Under Kim Hak-bum's management, the club bounced back to the forefront of South Korean football as they claimed their seventh league title in 2006, defeating Suwon Samsung Bluewings 3–1 on aggregate in the championship playoff final. This was their seventh K League title, a record among all the K League clubs.

In the 2007 season, they went undefeated for 22 consecutive league matches (the third longest streak in the history of the K League) before finally being defeated by Suwon Samsung Bluewings 2–1 on 15 July 2007. Seongnam finished the regular season of the 2007 K League Championship in first place but were beaten 4–1 on aggregate in the championship final by Pohang Steelers.

Seongnam's former player Shin Tae-yong returned as caretaker manager in the 2009 season before being officially appointed as manager from the following season as the club's successes continued.

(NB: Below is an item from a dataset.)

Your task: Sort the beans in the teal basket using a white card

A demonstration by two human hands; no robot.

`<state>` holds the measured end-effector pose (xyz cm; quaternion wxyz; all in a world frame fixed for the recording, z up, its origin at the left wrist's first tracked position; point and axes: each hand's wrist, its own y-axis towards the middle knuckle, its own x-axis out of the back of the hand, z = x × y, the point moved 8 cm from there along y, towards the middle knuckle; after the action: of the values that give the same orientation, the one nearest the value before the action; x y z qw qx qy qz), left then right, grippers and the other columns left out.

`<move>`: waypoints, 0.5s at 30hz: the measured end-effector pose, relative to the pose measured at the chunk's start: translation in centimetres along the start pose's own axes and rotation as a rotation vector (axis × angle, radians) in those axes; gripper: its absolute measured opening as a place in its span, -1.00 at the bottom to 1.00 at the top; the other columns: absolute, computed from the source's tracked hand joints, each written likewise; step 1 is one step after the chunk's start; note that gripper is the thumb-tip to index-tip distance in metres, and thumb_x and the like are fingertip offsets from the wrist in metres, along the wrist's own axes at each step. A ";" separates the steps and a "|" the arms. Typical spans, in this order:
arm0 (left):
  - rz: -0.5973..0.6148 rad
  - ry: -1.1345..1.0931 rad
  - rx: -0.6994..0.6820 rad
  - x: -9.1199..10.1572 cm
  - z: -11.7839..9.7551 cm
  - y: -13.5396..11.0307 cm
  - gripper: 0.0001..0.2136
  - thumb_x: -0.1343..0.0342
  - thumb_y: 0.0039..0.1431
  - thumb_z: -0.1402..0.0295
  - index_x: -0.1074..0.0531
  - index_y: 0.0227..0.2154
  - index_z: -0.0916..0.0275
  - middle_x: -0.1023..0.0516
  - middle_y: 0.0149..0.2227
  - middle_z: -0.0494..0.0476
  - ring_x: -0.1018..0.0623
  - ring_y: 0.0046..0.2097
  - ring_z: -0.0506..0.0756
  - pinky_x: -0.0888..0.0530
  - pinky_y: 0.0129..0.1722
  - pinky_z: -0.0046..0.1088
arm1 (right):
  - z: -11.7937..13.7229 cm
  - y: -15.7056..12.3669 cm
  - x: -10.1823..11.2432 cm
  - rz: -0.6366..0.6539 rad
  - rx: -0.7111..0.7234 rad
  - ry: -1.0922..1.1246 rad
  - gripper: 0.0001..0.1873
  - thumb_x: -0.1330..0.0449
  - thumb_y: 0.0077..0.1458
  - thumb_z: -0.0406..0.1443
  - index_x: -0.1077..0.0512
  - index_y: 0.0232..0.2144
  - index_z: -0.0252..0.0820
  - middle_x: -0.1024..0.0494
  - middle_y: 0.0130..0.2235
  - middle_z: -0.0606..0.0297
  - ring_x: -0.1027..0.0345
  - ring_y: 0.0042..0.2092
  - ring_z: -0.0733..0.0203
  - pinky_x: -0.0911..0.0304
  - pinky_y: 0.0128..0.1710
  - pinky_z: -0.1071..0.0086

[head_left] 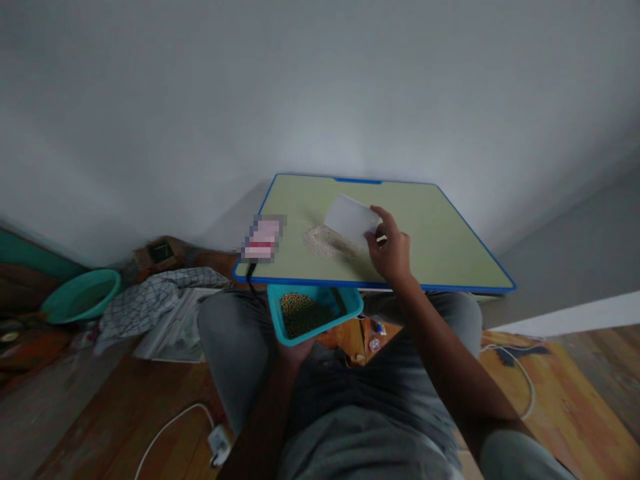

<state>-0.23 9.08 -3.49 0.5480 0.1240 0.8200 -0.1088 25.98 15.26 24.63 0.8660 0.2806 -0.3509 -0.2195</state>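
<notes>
My right hand (393, 250) pinches the right edge of a white, card-like piece (351, 217), tilted over a small folding table (425, 227). Whether that piece is flat or hollow I cannot tell. Close to its lower left edge lies a loose pale heap (320, 241) of what looks like grain. From below, my left hand (296, 351) holds a teal plastic tub (320, 331) at the near table edge, its fingers mostly hidden by the tub. Inside the tub are yellowish beans (295, 307) and darker green ones (313, 319).
A blurred pink-and-white object (263, 240) is on the table's left side, with a dark strap (251, 272) hanging over the edge. Leftward stand a teal basin (85, 297) and a checked cloth (160, 297). White cables (170, 427) run along the wooden floor.
</notes>
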 end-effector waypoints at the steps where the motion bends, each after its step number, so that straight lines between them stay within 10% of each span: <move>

Seongnam won the 2010 AFC Champions League, defeating local rivals Suwon in the quarter-finals and going on to beat Iranian side Zob Ahan 3-1 in the final in front of 27,000 fans in Tokyo's National Stadium. This was their second AFC Champions League title and qualified them directly into the quarter-finals stage of the 2010 FIFA Club World Cup which they finished fourth.

Seongnam added another FA Cup trophy to their collection in 2011, beating Suwon 1–0 in the final.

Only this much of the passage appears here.